- Task item:
Once the line containing "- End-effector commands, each" is found in the entries below, restate it and each following line word for word, stopping after the line containing "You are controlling".

- Input data:
[Start of Attachment]
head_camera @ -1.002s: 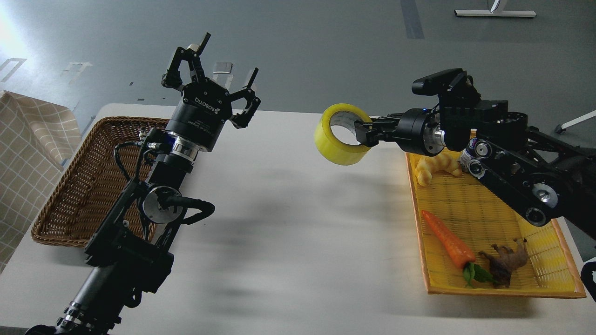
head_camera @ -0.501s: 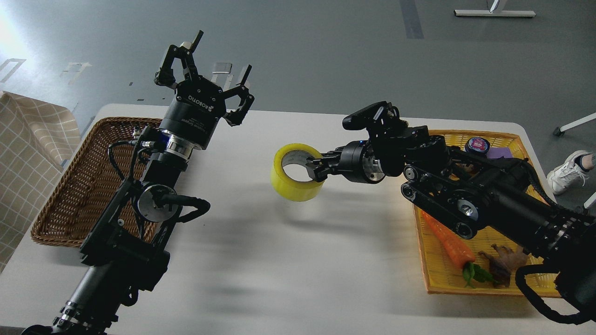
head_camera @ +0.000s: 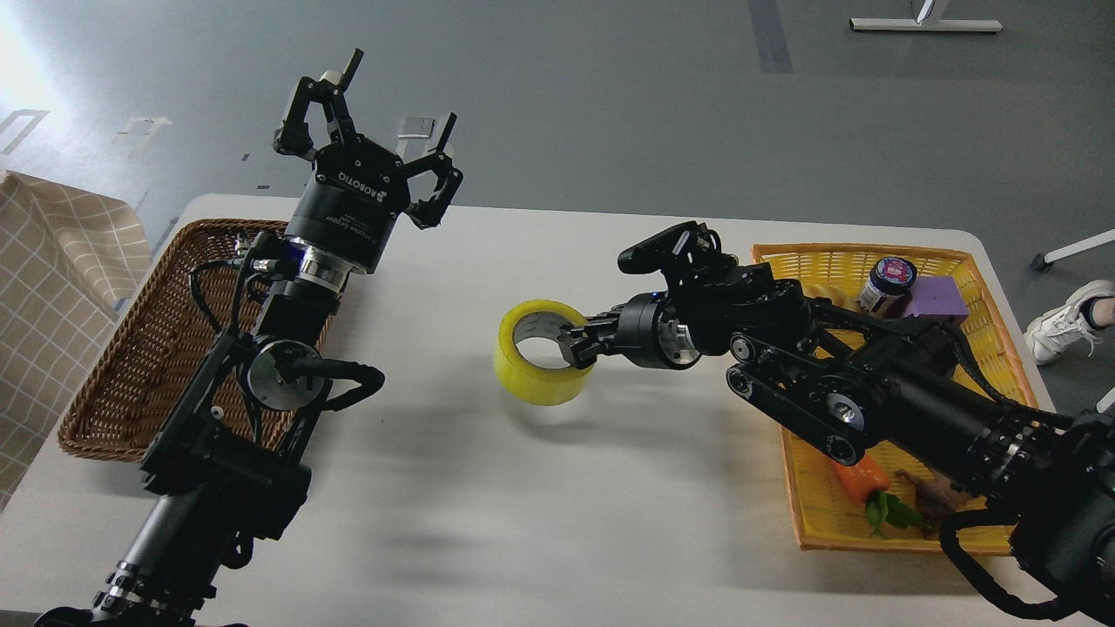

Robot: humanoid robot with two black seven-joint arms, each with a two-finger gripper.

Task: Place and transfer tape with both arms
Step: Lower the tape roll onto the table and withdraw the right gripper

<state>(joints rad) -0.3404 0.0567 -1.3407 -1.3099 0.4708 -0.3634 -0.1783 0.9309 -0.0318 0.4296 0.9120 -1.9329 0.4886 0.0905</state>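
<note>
A: Where do we have the tape (head_camera: 542,353) right now?

B: Near the middle of the white table (head_camera: 523,522), in our right gripper (head_camera: 572,342). The jaws pinch the right side of the roll's wall — one finger inside the grey-white core, the other on the yellow outside. The roll sits low over the tabletop with its shadow right under it; we cannot tell whether its bottom edge touches the surface.

A: And our left gripper (head_camera: 370,113)?

B: It is up at the far left, above the far edge of the table and well apart from the tape. Its fingers are spread wide, with nothing between them. The ROBOTIQ lettering on its body faces us.

A: What lies under our left arm (head_camera: 261,383)?

B: The brown wicker basket (head_camera: 131,348) at the left edge of the table; the arm crosses over its right side. Beside it, further left, we see a beige checked cloth (head_camera: 52,287).

A: And on the right?

B: The yellow tray (head_camera: 871,531) — our right arm (head_camera: 871,409) stretches across it toward the centre. At its far end stand a small jar with a dark lid (head_camera: 887,283) and a purple block (head_camera: 938,300), touching or just beside each other. At its near end we see an orange carrot (head_camera: 862,477) with green leaves and a brown object (head_camera: 928,496), both partly hidden by the arm.
</note>
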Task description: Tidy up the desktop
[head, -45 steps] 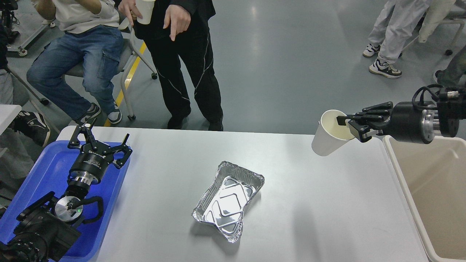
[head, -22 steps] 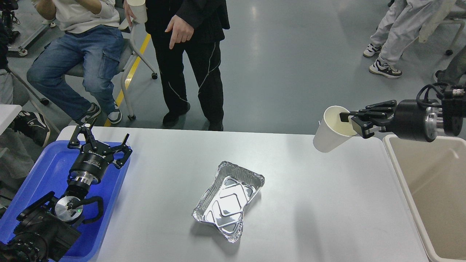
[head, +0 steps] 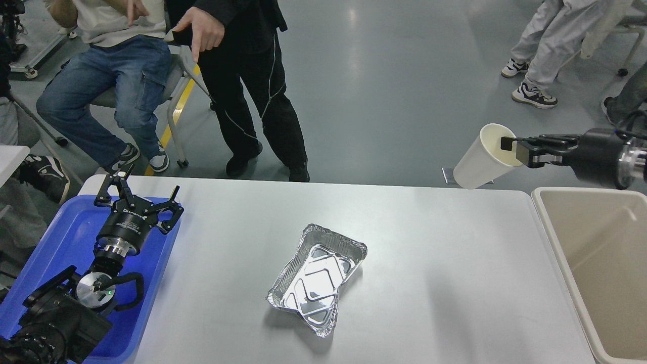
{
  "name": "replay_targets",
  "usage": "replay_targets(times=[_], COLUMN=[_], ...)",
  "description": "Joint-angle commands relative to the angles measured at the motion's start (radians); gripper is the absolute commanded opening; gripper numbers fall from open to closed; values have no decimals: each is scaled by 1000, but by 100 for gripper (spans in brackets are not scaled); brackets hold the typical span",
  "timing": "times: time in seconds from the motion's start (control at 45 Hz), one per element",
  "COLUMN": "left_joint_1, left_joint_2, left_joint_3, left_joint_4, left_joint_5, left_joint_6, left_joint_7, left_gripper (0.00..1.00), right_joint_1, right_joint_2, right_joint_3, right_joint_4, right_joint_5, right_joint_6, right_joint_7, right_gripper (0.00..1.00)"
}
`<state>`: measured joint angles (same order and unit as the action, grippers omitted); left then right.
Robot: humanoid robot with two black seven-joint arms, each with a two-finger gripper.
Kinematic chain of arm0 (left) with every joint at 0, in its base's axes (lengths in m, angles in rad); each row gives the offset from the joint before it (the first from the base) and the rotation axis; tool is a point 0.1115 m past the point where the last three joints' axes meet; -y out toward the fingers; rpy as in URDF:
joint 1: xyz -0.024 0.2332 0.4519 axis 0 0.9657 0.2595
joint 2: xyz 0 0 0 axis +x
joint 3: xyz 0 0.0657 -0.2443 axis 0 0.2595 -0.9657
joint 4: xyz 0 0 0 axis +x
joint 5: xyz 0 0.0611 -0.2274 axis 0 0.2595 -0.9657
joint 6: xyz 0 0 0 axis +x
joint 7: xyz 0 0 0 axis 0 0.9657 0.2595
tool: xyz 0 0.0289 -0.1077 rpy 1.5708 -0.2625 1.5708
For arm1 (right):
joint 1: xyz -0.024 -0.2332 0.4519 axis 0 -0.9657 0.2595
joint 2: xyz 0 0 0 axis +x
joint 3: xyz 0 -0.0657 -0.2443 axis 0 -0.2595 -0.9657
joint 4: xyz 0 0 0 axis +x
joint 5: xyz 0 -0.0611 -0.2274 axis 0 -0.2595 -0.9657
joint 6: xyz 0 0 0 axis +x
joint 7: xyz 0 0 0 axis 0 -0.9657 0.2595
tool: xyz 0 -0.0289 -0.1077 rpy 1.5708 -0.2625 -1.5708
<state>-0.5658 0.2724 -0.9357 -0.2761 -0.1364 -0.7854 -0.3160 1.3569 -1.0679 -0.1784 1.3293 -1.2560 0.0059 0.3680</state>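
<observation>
Wide matte white-grey counter (head: 429, 242) with rounded corners, crumpled foil tray (head: 317, 277) at centre, right hand (head: 511, 147) pinching tilted paper cup (head: 482, 157) rim, left hand (head: 141, 194) spread over blue tray (head: 60, 237)

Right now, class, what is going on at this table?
The right gripper holds a white paper cup by its rim, tilted in the air past the table's far edge, near the beige bin. The left gripper hangs open over the blue tray. A foil tray lies mid-table.
</observation>
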Motion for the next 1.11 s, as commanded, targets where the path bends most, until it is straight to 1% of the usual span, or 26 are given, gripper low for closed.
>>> replay_targets(times=[0.0,0.111,0.311,0.467,0.644,1.0,1.044,1.089], left_joint_1=[0,1,1,1,0,1,1,1], left_joint_2=[1,1,1,1,1,1,1,1], left_joint_3=[0,0,0,0,0,0,0,0], left_joint_4=[0,0,0,0,0,0,0,0], left_joint_5=[0,0,0,0,0,0,0,0], left_joint_6=[0,0,0,0,0,0,0,0], left_joint_7=[0,0,0,0,0,0,0,0], left_gripper=[100,100,100,100,100,100,100,100], right_joint_1=[-85,-142,-260,-343,-421,-556,-567,-599], right_joint_2=[-3,3,0,26,43,143,160,201], right_joint_3=[33,63,157,203,221,237,237,237], right_joint_4=[-105,-174,-275,-393,-441,-620,-648,-714], right_joint_5=[231,329,515,642,765,1004,1027,1067], right_joint_6=[-40,-44,-43,-43,-46,-44,-43,-37], right_joint_7=[2,2,16,16,16,14,12,6], right_gripper=[0,0,0,0,0,0,0,0])
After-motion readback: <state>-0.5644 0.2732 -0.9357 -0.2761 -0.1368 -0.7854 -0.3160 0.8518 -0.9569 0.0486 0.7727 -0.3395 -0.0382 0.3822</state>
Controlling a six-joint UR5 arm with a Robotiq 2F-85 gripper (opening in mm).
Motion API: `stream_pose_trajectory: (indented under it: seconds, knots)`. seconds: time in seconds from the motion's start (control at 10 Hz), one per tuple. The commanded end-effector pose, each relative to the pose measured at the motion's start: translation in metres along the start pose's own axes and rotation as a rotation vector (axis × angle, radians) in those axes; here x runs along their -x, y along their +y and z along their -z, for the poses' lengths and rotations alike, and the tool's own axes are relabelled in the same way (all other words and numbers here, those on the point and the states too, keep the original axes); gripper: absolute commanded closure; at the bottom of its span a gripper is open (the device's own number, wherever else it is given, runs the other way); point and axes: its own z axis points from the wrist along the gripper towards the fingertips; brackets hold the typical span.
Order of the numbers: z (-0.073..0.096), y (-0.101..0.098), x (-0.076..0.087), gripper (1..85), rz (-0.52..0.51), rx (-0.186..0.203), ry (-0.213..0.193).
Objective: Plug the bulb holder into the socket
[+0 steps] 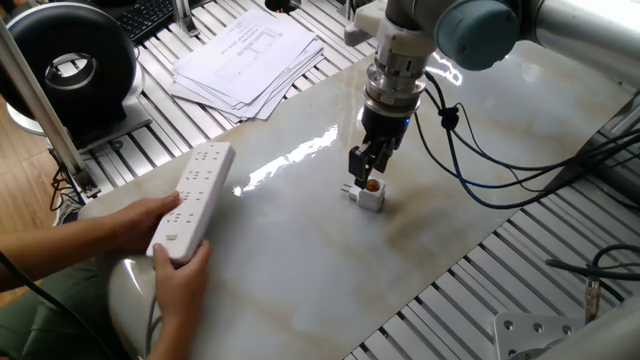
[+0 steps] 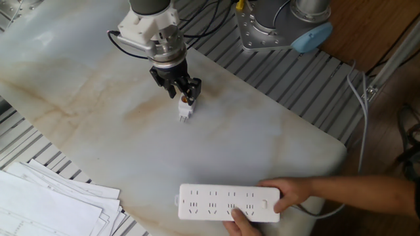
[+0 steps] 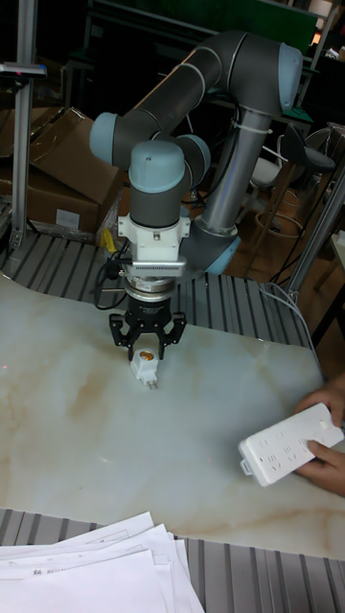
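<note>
One claw [image 3: 146,347] seemingly grips the bulb holder [image 3: 147,370].
</note>
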Motion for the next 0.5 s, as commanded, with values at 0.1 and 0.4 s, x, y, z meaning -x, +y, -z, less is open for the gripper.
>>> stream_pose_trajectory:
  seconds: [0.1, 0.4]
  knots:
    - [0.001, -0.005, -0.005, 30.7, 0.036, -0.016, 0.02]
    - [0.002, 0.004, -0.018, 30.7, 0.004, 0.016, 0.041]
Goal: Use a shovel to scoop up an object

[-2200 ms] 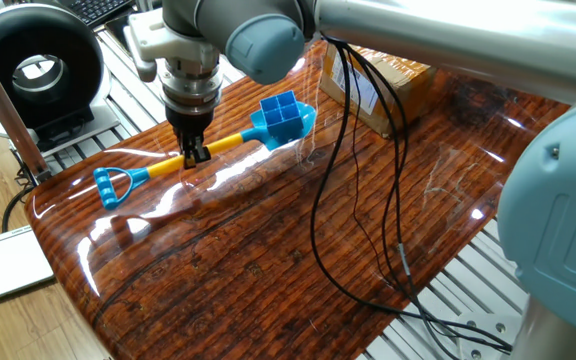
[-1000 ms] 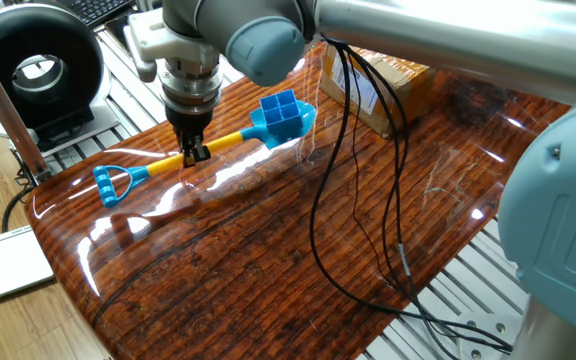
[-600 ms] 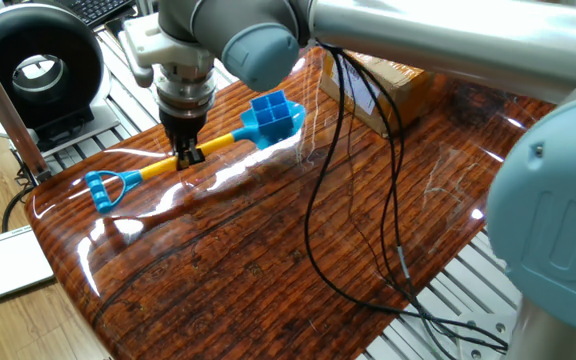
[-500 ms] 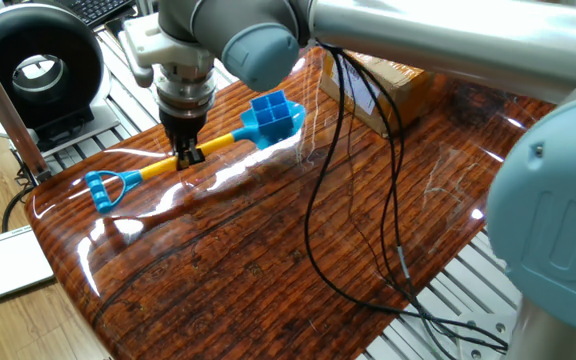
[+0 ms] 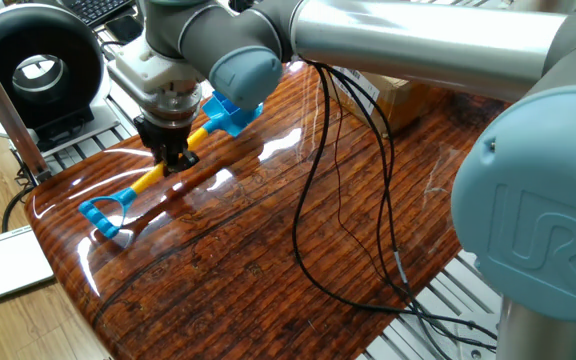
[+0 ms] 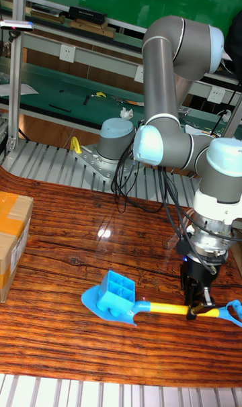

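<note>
On shovel (image 6: 134,305) blade, tray (image 6: 119,289).

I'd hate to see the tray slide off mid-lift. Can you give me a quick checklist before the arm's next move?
1. Hand shut on the shovel's yellow shaft: ok.
2. Blue tray sitting on the blade: ok.
3. Blade level: not ok, the fixed view shows the shovel tilted, blade end high.
4. Cardboard box apart from the blade: ok.
5. Tray held against sliding: cannot tell.
</note>
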### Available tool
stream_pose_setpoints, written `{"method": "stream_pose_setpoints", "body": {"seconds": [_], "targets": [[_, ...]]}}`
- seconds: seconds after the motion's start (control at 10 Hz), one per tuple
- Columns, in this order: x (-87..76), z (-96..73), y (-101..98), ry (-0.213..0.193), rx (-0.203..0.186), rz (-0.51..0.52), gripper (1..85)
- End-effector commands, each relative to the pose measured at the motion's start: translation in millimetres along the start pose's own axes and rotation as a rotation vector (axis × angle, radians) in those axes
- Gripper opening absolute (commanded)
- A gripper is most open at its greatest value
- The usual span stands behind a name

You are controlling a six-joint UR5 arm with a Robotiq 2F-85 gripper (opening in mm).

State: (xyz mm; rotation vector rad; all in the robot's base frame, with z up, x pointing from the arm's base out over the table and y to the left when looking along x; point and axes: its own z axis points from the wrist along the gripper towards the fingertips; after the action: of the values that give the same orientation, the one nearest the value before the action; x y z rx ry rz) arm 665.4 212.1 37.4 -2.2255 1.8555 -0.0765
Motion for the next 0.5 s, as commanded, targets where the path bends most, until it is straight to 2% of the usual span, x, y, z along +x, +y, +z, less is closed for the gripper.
{"method": "stream_pose_setpoints", "body": {"seconds": [0.0, 0.1, 0.3, 0.4], "targets": [[5.8, -3.1, 10.3, 0.0, -0.04, -0.036, 1.3], [9.6, -3.2, 13.4, 0.015, -0.053, -0.017, 1.3], [7.0, -5.0, 33.0, 0.008, -0.127, 0.053, 1.3], [7.6, -5.1, 39.3, 0.007, -0.144, 0.035, 1.3]]}}
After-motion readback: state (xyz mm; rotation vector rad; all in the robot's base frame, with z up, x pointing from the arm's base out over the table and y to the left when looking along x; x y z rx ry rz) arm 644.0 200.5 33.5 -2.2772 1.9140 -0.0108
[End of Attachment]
- Exercise result:
- End-effector commands, each relative to the pose measured at the motion's start: translation in millimetres along the start pose's own axes and rotation as a rotation vector (axis × angle, radians) in those axes
- Gripper opening absolute (commanded)
- A gripper is most open at its greatest value
- The usual span stands behind a name

You are controlling a six-joint UR5 arm with a Robotiq 2F-85 gripper (opening in mm).

The work on this exercise has been finished.